Zwölfjährige aus Eichstätt Opfer eines Sexualmordes

Ein zwölfjähriges Mädchen ist in Neuburg an der Donau ermordet worden.

Wahrscheinlich handelt es sich um ein Sexualverbrechen. Ein 26 Jahre alter Mann aus dem Landkreis Eichstätt, wo auch das Opfer wohnte, wurde unter dringendem Tatverdacht festgenommen. Der Ermittlungsrichter erließ Haftbefehl wegen Mordes, wie Staatsanwaltschaft und Polizei in einer gemeinsamen Erklärung mitteilten. Demnach legte er ein Teilgeständnis ab. Nach Angaben des Leitenden Oberstaatsanwaltes in Ingolstadt, Helmut Walter, wird „in Richtung eines Sexualverbrechens ermittelt“.

Passanten hatten die Leiche des am Sonnabend von seinen Eltern als vermisst gemeldeten Mädchens am Sonntag gefunden. Die Kripo nahm Ermittlungen auf. Der Fundort der Leiche ist den Polizeiangaben zufolge auch der Tatort. Das tote Kind wurde zur Obduktion nach München gebracht. Dabei wurden Spuren von stumpfer Gewalt festgestellt. Nach den Worten Walters gibt es Anhaltspunkte dafür, dass die Zwölfjährige erschlagen oder erwürgt wurde.
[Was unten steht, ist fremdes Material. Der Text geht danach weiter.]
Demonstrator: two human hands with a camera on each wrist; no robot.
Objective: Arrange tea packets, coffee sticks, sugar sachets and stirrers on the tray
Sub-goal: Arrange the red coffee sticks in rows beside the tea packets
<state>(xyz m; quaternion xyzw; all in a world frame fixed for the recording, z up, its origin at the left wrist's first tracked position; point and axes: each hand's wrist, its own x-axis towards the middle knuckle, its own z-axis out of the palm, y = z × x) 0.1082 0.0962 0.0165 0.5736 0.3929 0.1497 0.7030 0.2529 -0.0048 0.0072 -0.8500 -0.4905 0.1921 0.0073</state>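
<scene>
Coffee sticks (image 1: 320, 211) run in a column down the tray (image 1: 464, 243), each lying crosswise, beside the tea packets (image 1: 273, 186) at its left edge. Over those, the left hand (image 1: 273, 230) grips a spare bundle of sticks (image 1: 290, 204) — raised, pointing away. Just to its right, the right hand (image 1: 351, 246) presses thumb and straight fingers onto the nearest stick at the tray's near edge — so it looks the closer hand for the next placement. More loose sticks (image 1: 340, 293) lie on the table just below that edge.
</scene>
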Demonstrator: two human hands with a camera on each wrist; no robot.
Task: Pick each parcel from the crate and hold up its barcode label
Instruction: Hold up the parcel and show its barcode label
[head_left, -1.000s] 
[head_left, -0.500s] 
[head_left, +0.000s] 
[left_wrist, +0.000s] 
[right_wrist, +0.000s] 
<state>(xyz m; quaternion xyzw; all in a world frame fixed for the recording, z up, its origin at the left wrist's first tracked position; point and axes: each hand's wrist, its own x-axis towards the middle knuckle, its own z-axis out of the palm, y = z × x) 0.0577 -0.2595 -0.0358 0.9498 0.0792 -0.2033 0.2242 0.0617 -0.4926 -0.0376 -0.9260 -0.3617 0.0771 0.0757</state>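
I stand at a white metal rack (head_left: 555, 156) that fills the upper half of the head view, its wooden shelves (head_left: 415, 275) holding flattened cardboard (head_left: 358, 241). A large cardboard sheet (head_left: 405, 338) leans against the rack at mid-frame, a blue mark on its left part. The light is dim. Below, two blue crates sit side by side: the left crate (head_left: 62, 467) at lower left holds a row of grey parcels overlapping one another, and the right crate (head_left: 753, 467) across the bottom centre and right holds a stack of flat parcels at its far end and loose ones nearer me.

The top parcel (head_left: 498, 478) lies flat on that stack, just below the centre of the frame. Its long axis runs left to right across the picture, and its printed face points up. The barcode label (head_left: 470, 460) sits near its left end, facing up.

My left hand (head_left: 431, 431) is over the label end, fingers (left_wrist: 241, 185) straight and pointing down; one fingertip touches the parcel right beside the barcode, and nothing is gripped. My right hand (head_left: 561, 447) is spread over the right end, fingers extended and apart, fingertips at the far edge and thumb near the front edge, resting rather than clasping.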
Auf die Spur des Täters kam die Ingolstädter Kripo durch eine SMS, die das Opfer Stunden vor der Entdeckung des Mordes einer Freundin geschickt hatte. Darin teilte die Zwölfjährige mit, dass sie von einem grünen Auto verfolgt wird.

Nach Bekanntwerden des Verbrechens gingen mehrere Hinweise auf das Fahrzeug ein. Als Wagen und Halter in einem Nachbarlandkreis kontrolliert werden sollten, flüchtete der Mann. Er lieferte sich eine wilde Verfolgungsjagd mit der Polizei. Erst bei Donauwörth wurde das Auto am Sonntagabend gestoppt und der Fahrer festgenommen. Der Wagen wurde zur Spurensicherung sichergestellt. Am Montag suchten Taucher in dem Weiher nach Spuren, die im Zusammenhang mit der Tat stehen könnten. Gegen den 26-Jährigen liefen bereits früher Verfahren mit sexuellem Hintergrund. „Der 26-Jährige ist polizeibekannt“, heißt es in der Erklärung der Ermittlungsbehörden.